You know it, I know it, even the garden gnome knows it: before you had that baby, you were warned that you would never sleep again. (At least, that's what it would feel like.) Newborns are needy, no matter the hour, and around the 4 month mark — just when you've finally gotten adjusted — babies often switch up their sleep patterns. If you've made it through that without falling over, get ready to level up, and meet the next "regression." If you're already there, you may be wondering, white-knuckled, exactly how long does the 8-month sleep regression last?
As reported by The Baby Sleep Site, three to six weeks is normal for most regressions. I don't know about you, but that's a long time to suffer without sleep. Romper spoke with Christine Stevens, certified sleep consultant and founder of Sleepy Tots Consulting, in search of clarity, and just maybe, a chance at a better-rested future for all.
According to Stevens, sleep regressions occur alongside major developmental milestones, like rolling over, sitting up, and learning to crawl. Many infants start to crawl around the 8 month mark — though development is always variable — and Stevens notes that your baby likes to practice her new skills at night.
So how do you handle your baby's new nocturnal habits?
Stevens wants parents to know that regressions happen all the time, and could be caused by just about anything, from teething to a disruption in baby's schedule. "My biggest advice to parents is, don't start something you're not already doing. If you're not used to walking around the house all night long, don't start doing it now," she says.
Every child is different and will learn to fall asleep in her own way. Your job as a parent is to be flexible, and help your baby according to the needs of her age, temperament, and personality. Children must learn to fall asleep, preferably without the use of props (that stroller or bouncy chair, for instance), and habits you create during difficult times might wind up lasting a lot longer than you planned.
If you're suffering through an 8-month sleep regression, try to think of it as a sign of progress instead. After all, a sleep change connected to a developmental milestone is a sign that your child is learning and growing, and what more could a parent ask for? (Besides eight consecutive hours of sleep, of course.) So don't panic.

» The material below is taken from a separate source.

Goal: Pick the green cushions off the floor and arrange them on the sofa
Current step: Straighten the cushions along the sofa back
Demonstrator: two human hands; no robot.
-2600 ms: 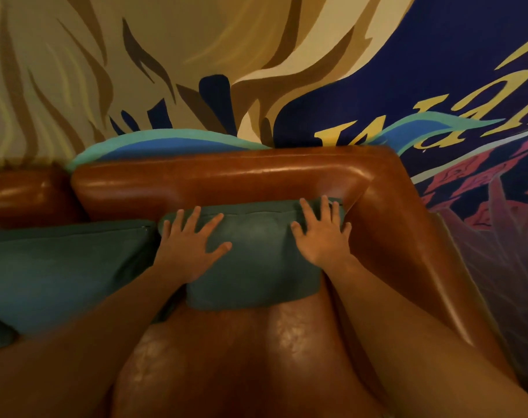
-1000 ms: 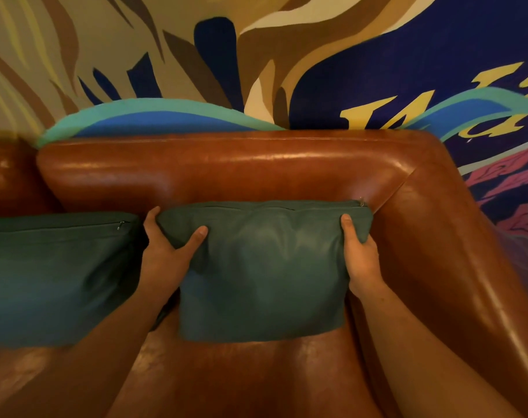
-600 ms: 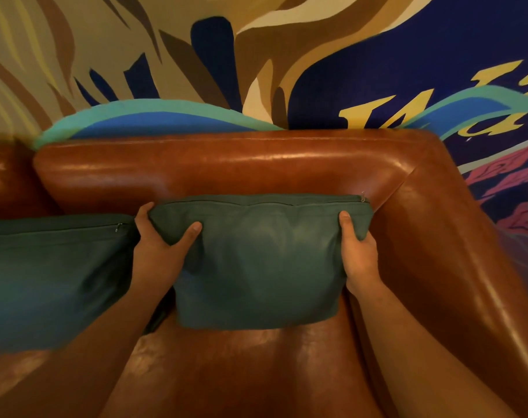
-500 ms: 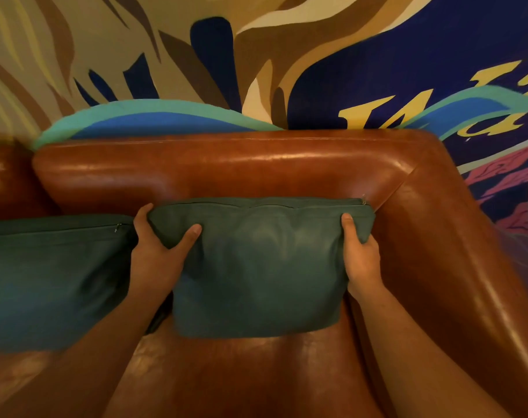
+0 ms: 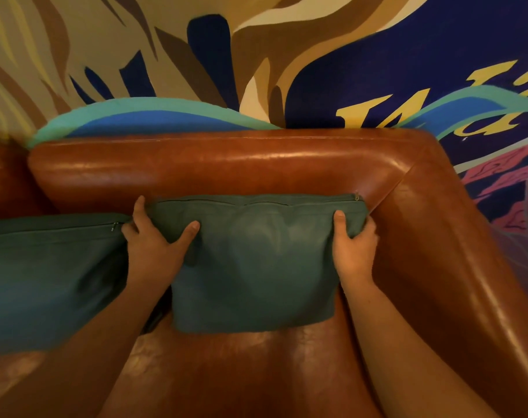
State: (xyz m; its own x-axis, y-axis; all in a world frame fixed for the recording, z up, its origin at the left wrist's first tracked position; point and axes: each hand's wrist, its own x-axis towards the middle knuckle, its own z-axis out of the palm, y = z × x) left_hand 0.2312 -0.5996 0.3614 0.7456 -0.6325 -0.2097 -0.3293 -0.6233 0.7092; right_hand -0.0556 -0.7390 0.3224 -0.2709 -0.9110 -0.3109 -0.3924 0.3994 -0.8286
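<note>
Sofa seat (image 5: 241,372): shiny leather was seen below the forearms.
Left hand (image 5: 154,248): the green cushion (image 5: 253,267) was gripped at its upper left corner.
Right hand (image 5: 354,251): the upper right corner was pinched likewise.
Second cushion (image 5: 45,276): it was leaned just beside, leftwards.
Backrest (image 5: 226,167): the green cushion was held upright against it, zipper on top.
Risk: once released, it could slide forward on the smooth leather.

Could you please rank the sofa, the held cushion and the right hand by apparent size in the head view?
Largest to smallest:
1. sofa
2. held cushion
3. right hand, gripping that cushion's edge
</note>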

"Parents should recognize that there are going to be things that will affect sleep, and say, 'OK, we’ll get through this, whatever it is,'" Stevens advises. "Whether it’s an illness, teething, or pulling themselves up in the crib. We’ll work on this, and we’ll get through it."
Sleep is crucial to your functioning, however — not only as a parent, but also as a person. In fact, a study in Pediatrics found a strong association between infant sleep problems and reported maternal postnatal depression.

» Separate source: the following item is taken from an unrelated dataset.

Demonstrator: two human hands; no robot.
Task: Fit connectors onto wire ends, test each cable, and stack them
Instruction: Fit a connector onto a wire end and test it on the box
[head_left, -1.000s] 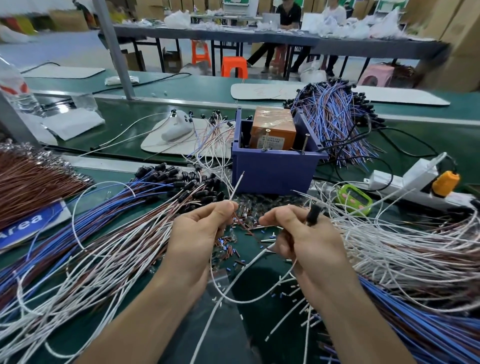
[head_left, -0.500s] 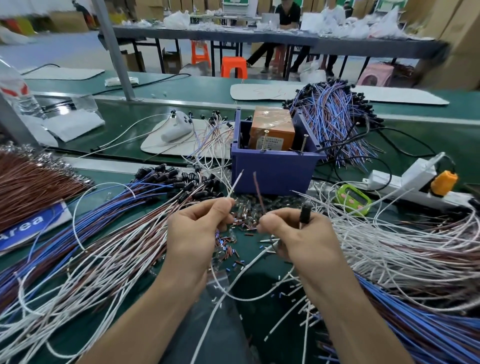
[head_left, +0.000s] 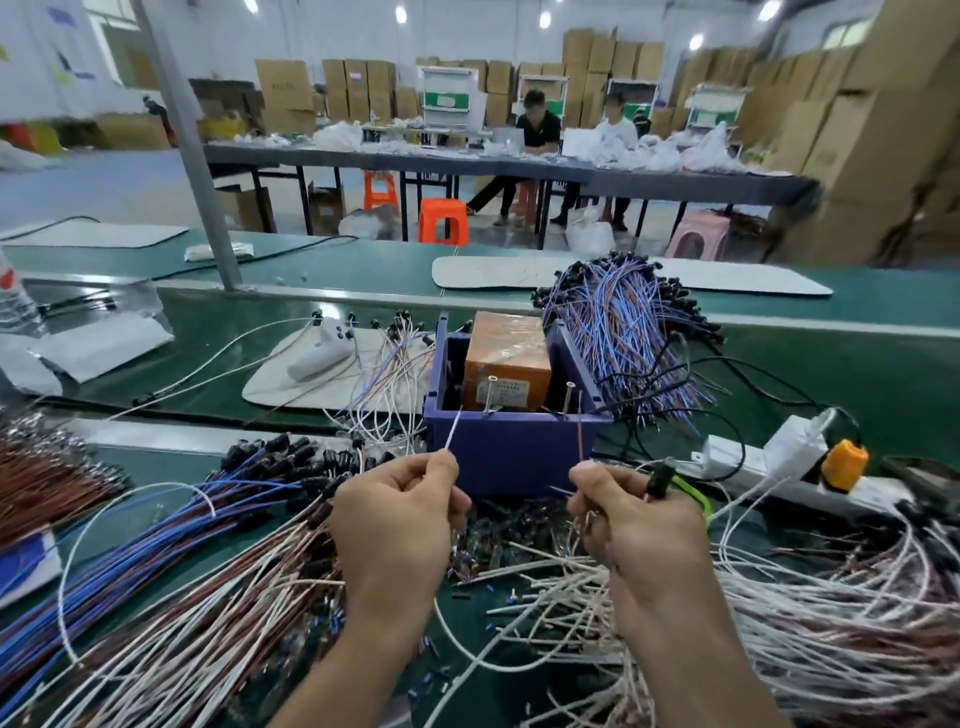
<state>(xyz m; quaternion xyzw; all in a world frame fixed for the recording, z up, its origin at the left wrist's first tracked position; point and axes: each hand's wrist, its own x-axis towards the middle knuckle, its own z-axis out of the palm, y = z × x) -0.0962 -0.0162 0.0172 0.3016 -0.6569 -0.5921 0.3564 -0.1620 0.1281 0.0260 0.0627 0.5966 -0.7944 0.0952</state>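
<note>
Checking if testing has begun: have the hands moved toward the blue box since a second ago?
Yes. Both hands, left and right, have risen closer to the blue box; their wire ends now overlap its front wall.

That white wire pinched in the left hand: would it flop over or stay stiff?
Probably springy. Above the left hand the white wire tip stands nearly straight, while its long run curves loosely below. Likely light and hard to grip, being so thin.

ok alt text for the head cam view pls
Two bare hands work over a green bench buried in wire bundles: the left hand pinches a white wire, the right hand a brown wire and a black connector. Behind them stands a blue box.
</note>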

If you're struggling, Stevens suggests charting your baby's sleep, and learning your baby's sleepiness cues, such as yawning, fussiness, and eye rubbing. Naps are an important aspect of your baby's sleep cycle too, so just like with bedtime, consider instituting a 10 to 15 minute routine to cue your baby that it's time to wind down.
If your bedtime routine is still in research and development, Stevens strongly recommends a bath before bed. Follow that with a full tummy, a little love, and a good book. It takes time and effort, but hopefully, your baby will soon learn that this routine signals sleep.

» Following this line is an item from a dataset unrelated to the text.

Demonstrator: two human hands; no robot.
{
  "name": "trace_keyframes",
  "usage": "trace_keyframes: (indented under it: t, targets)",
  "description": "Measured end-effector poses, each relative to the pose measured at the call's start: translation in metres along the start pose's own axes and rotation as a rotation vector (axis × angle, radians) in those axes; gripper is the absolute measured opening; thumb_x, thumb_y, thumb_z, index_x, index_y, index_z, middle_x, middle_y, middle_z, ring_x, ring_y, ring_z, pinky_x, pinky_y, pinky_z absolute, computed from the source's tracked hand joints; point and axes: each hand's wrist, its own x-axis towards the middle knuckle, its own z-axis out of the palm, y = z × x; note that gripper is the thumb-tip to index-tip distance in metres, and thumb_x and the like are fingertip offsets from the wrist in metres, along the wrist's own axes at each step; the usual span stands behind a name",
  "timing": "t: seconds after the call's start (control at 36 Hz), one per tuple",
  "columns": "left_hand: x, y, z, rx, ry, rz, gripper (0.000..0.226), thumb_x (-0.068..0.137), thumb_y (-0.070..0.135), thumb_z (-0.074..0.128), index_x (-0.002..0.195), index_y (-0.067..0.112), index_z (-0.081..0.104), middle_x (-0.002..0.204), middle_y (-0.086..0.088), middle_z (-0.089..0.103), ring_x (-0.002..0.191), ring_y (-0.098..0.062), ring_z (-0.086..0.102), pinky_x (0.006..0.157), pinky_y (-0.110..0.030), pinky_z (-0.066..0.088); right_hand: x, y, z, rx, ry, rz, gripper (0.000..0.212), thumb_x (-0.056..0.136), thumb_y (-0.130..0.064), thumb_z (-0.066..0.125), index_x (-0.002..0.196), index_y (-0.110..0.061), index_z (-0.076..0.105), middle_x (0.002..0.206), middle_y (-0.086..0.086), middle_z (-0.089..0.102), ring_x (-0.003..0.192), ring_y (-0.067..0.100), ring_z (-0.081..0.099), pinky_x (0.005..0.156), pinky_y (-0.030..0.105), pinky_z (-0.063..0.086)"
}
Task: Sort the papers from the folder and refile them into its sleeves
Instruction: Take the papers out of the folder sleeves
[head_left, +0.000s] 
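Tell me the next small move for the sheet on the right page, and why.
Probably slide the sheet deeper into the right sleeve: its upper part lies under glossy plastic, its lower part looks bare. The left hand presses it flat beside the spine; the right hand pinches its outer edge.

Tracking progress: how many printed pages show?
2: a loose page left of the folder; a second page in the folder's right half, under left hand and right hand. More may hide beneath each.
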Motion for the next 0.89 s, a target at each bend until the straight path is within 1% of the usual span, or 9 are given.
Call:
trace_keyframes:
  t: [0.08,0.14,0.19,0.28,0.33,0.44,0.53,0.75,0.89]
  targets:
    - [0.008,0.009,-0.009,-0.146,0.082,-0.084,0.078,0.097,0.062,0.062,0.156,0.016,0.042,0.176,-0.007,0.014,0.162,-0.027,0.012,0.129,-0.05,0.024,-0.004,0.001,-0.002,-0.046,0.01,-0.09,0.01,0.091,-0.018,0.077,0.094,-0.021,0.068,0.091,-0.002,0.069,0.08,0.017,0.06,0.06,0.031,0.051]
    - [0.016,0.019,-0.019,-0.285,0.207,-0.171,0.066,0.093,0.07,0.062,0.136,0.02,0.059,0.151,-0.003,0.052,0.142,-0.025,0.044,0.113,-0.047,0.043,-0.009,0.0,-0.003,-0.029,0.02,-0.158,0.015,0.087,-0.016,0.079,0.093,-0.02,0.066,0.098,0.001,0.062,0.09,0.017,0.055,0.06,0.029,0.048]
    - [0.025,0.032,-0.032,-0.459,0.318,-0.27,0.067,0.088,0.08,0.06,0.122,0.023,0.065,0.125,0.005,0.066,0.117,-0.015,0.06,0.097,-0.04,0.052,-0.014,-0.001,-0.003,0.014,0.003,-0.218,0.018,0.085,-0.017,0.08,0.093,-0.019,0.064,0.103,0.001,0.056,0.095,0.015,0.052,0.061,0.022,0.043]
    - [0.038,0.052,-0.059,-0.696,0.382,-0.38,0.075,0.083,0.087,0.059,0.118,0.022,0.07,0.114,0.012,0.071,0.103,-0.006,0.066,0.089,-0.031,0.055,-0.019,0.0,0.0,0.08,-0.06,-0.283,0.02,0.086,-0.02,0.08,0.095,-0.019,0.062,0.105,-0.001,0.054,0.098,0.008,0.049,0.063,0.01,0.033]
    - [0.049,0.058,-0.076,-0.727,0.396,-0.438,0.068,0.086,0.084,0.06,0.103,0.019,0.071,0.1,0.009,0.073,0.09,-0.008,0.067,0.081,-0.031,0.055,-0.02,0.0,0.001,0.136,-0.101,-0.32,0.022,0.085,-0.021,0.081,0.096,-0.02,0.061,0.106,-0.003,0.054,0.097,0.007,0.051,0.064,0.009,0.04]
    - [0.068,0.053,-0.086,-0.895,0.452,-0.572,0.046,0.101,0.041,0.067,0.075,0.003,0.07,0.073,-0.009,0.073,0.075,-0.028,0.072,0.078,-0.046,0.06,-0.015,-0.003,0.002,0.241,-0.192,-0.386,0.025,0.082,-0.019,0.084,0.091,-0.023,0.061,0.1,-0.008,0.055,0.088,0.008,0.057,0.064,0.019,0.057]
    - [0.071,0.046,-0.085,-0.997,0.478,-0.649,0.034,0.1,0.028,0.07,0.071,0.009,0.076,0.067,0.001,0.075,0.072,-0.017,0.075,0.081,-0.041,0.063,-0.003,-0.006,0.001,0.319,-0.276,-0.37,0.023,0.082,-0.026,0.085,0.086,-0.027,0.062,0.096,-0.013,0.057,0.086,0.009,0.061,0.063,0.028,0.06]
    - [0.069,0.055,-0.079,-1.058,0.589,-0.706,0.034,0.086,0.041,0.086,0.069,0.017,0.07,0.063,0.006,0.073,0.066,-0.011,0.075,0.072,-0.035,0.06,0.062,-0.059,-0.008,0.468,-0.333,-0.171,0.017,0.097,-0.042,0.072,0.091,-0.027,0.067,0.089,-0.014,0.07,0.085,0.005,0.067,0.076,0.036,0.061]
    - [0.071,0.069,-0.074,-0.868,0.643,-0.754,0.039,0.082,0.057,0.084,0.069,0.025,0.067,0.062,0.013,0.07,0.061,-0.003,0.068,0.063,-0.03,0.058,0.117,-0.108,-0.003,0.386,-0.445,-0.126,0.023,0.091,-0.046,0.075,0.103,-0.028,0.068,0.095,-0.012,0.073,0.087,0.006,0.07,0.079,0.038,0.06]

If your infant continues to have sleep issues, talk to your pediatrician to rule out any underlying problems. You can also try a sleep consultant — Stevens works remotely with families across the country, as well as in person in the D.C. area.
To all new parents, and especially those with 8 to 10-month-olds just starting to crawl, remember, you can get through this. No stage lasts forever, even if it sometimes feels that way.